* _YOUR INSTRUCTIONS_: Please output exactly the lines of the material from the first through the line containing "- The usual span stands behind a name", and nothing more.
++++++
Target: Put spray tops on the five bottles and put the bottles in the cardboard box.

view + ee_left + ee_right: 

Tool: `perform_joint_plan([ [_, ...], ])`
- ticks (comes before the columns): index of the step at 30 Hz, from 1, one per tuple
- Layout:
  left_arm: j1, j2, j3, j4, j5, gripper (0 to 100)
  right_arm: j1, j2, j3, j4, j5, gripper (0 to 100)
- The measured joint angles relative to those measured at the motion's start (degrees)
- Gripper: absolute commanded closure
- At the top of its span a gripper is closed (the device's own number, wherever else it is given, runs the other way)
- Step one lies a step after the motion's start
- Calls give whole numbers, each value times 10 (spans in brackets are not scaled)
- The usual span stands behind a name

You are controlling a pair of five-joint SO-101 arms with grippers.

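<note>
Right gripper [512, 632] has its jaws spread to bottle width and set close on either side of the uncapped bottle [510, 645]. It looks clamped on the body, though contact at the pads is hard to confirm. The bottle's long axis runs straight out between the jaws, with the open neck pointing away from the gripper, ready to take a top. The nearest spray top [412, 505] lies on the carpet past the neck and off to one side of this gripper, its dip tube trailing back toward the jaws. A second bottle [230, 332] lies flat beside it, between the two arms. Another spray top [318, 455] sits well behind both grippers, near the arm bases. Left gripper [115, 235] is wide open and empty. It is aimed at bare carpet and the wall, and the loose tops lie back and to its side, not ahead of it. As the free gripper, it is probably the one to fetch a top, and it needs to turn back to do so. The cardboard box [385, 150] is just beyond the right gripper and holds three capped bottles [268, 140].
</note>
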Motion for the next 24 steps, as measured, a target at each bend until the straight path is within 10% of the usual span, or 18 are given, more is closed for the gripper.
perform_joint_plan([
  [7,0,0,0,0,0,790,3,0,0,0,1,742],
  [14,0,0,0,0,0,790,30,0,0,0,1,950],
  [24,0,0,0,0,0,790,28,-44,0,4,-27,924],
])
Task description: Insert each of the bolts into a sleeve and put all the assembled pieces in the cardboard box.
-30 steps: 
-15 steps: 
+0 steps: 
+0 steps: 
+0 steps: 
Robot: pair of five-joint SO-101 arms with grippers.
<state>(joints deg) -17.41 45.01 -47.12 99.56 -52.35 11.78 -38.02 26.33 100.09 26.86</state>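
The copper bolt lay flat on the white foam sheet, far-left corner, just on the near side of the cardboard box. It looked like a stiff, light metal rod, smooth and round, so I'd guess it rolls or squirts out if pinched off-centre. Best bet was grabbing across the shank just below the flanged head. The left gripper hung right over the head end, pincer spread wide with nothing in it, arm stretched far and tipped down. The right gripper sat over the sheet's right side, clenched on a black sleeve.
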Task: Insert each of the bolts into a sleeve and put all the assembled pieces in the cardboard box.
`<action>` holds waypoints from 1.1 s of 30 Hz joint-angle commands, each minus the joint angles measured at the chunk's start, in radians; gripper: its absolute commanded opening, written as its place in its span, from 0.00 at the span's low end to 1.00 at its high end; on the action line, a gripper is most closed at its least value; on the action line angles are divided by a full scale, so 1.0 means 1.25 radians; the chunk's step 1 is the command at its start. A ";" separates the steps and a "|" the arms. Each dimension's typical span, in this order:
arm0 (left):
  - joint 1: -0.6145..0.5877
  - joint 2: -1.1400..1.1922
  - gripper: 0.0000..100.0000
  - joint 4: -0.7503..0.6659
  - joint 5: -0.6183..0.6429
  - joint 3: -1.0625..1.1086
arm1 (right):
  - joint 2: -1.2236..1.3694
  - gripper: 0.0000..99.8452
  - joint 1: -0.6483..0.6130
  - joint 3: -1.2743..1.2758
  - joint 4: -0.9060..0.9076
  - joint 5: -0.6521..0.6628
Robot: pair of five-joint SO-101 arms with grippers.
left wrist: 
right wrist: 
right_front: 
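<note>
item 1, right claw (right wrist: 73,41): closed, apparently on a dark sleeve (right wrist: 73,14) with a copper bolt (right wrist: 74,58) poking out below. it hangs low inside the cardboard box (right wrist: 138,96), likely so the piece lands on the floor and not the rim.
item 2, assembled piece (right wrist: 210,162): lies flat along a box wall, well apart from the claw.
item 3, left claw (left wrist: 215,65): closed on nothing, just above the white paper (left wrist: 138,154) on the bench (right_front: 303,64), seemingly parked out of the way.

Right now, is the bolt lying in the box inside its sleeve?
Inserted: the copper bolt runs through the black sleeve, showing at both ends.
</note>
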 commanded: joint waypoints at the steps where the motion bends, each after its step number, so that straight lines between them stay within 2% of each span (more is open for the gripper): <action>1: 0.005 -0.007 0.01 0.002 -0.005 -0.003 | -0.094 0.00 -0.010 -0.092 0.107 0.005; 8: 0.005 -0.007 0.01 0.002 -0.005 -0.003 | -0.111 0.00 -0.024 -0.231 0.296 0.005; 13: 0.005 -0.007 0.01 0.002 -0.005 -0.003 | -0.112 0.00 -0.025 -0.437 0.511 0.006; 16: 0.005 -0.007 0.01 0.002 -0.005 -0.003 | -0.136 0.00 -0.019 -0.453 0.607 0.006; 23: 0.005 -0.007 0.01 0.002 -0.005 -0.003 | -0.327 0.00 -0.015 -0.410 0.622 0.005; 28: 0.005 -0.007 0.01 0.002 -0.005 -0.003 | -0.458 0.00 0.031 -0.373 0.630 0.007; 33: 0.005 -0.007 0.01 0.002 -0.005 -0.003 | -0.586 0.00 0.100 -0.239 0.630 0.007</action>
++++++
* _REPLY TO THE TASK_:
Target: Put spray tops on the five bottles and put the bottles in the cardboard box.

view + ee_left + ee_right: 

Tool: `perform_joint_plan([ [_, ...], ])`
- ticks (comes before the columns): index of the step at 30 Hz, from 1, one per tuple
- Layout:
  left_arm: j1, j2, j3, j4, j5, gripper (0 to 100)
  right_arm: j1, j2, j3, j4, j5, gripper (0 to 100)
- The measured joint angles relative to those measured at the motion's start (degrees)
- Gripper: absolute commanded closure
- At the top of its span a gripper is closed (the device's own number, wherever else it is given, runs the other way)
- Step one lies a step after the motion's start
- Calls give whole numbers, each value times 10 (spans in brackets are not scaled)
- The usual span stands behind a name

The output requires no further additions.